大橘小说 > 穿越快穿 > 十年止痒_喻春 > 第19页
    村里的所有人都说他人好,为人朴实,叫他帮忙他准来。


    粟玉听过很多人对他爸说谢谢,也听过很多人说是他妈妈不识货,嫁了个这么好的人却跑了。


    但他没对他爸说过一句谢谢,也知道他妈妈为什么会跑。


    他庆幸他妈妈跑了出去。


    甚至在每年自己生日的时候对着光秃秃的月亮许愿。


    让妈妈再跑远一点吧,总有一天他也会跑出去的。


    高中之前,粟玉没穿过短袖短裤,每次买衣服的时候,粟棋力总说:“哎,小孩子嘛,再长长这衣服就穿不了了,长袖长裤一年四季都能穿,能省就省了。”

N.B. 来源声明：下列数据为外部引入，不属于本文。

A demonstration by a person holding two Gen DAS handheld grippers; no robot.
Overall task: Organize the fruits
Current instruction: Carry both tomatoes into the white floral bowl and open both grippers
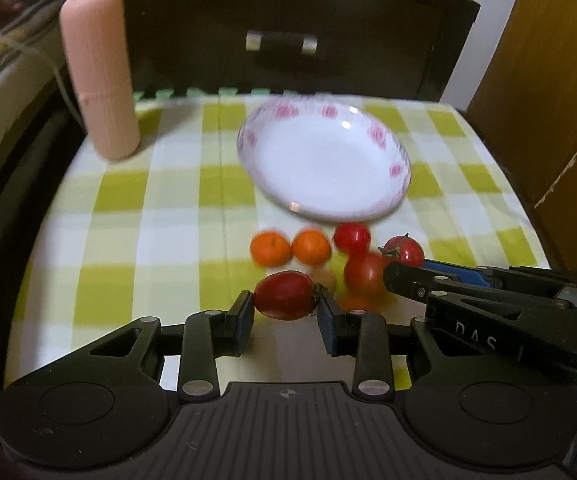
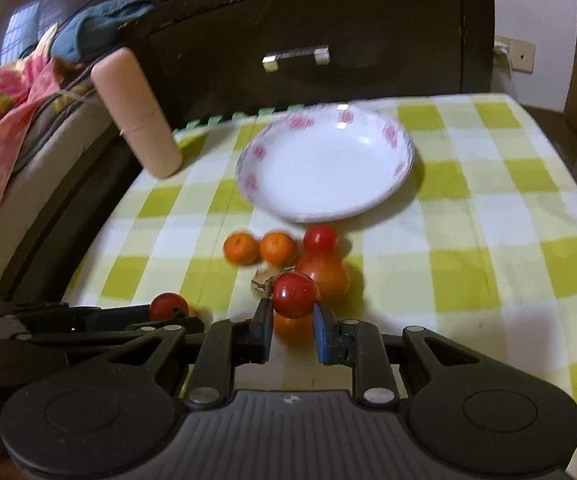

    服装店的阿姨只能说对,给他挑上一件比一件便宜的长袖长裤。


    穿在身上的衣服布料粗糙,走路时候蹭到那些皮肤上的青紫,疼得他想龇牙咧嘴,却又只能一声不吭。


    不是长袖长裤省钱,是长袖长裤能把粟棋力打他的那些痕迹掩盖掉。


    所以粟玉小时候最喜欢夏天,衣服穿得少了,遮不住了,粟棋力就会少打他一些。


    粟棋力打他的理由很多,因为今天工钱少发了一块钱,因为隔壁邻居说的一句话,因为粟玉不小心折断了一支他的小手抓不住的铅笔,又要多花钱买笔。


    更多时候,是因为有人又在他面前提起了他的妈妈。


    可惜他们从来就没有过的爱情和婚姻。


    他有时候会一边打他一边叙述自己今天为什么生气。


    怕邻居听见,但他又想说,就扯着粟玉的耳朵,让他别疼得叫出声。


    每次打他的时候,粟棋力都会在粟玉耳边一遍又一遍地说,说他妈妈是个婊子、贱货,明明嫁给他了生了孩子还要跑;说村口那群聊天的嘴碎,天天说那些有的没的;说他今天的工友凭什么瞧不起他,喝酒也不叫他!


    粟玉的耳朵被扯着,有种断裂的疼痛感,他什么都听不清,只知道咬紧了牙齿别叫出声,如果叫出了声,他会被打得更狠。


    高中之前,他都是这么过的。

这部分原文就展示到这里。